Морщась от боли, Бах отряхнул с рук землю и известковую пыль.
– Если я проведу урок – вы обещаете позвать того киргиза и строго-настрого приказать ему переправить меня домой?
– Конечно. Ему так и велено.
– Велено отцом, – понял уже без подсказки Бах; огладил растрепанные волосы, обнаружил в них зацепившийся сучок, бросил под ноги; рукавом пиджака вытер лицо. – Ладно, фройляйн, извольте начать заниматься…
И они начали. Прежде всего Бах решил проинспектировать знания Клары Гримм – и пришел к выводу, что они совершенно ничтожны. Девица, при всей нежности ее голоса и деликатности в общении, была невежественна, как африканская дикарка.

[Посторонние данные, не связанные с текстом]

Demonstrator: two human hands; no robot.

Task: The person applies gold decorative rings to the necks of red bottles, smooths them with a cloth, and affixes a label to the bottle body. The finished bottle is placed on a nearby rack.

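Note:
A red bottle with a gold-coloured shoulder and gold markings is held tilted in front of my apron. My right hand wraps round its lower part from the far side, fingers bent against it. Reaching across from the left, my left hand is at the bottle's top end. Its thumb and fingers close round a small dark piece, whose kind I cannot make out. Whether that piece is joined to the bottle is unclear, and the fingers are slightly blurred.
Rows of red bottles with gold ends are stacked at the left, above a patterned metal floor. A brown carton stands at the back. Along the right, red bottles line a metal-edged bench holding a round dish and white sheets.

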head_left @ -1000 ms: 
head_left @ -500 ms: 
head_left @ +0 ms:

Из всей географии она твердо знала о существовании лишь двух стран, России и Германии, а также одной реки – Волги; причем река эта, по Клариному разумению, соединяла оба государства, так что из одного в другое вполне можно было переместиться при помощи плавательных средств. Остальной мир представлялся Кларе темным облаком, окружающим известные земли, – дальше родного волжского берега познания девицы не простирались. О строении земных недр и содержащихся в них полезных ископаемых она имела весьма приблизительное понятие, как и о сферах небесных, – и в научном, и в религиозном смыслах. Духовно воспитана была, но катехизис знала слабо (пастор Гендель пришел бы в ужас, услыхав рассказы о похождениях Адама и Евы или невзгодах Ноя в ее бесхитростном изложении). Звезды и созвездия называла на крестьянский лад: Большую Медведицу – Весами, Орион – Граблями, а созвездие Плеяд – Наседкой. Вопрос же о конфигурации Земли и наличии в космических высях прочих планет привел Клару в полное смущение – об астрономии на хуторе Гримм и не слыхивали. Как, впрочем, и о Гёте с Шиллером.
Удивление вопиющей непросвещенностью девицы росло в сердце Баха с каждым новым вопросом. Постепенно он позабыл свои недавние злоключения и увлекся поисками тех мельчайших крупиц знаний, которыми все же обладала Клара: почувствовал себя сродни старателю, промывающему тонны породы ради нескольких крупиц золота. Клара отвечала охотно, не таясь, но поведать могла лишь о своей короткой немудреной жизни, которая вся, от первого и до последнего дня, прошла на хуторе Гримм.
Еще в младенчестве потеряв мать и лишившись женского участия, запуганная строгим отцом, имевшая в наперсницах лишь полуглухую няньку, Клара выросла существом робким и трогательно нежным. Неосторожное слово легко приводило ее в смущение, а печальное воспоминание вызывало слезы, и она надолго умолкала за своей ширмой, шмыгая носом и судорожно вздыхая. Впервые в жизни Бах встретил человека, еще более ранимого и трепетного, чем сам. Обычно он замыкался в обществе – как черепаха втягивает голову и лапы под крепкий панцирь, – чтобы ненароком не быть обиженным. Теперь же был вынужден играть противоположную роль: вслушиваться в малейшие оттенки Клариных интонаций, вовремя различая в них первые признаки замешательства или грусти; тщательно продумывать вопросы, призывая на помощь всю свою тактичность и природную мягкость.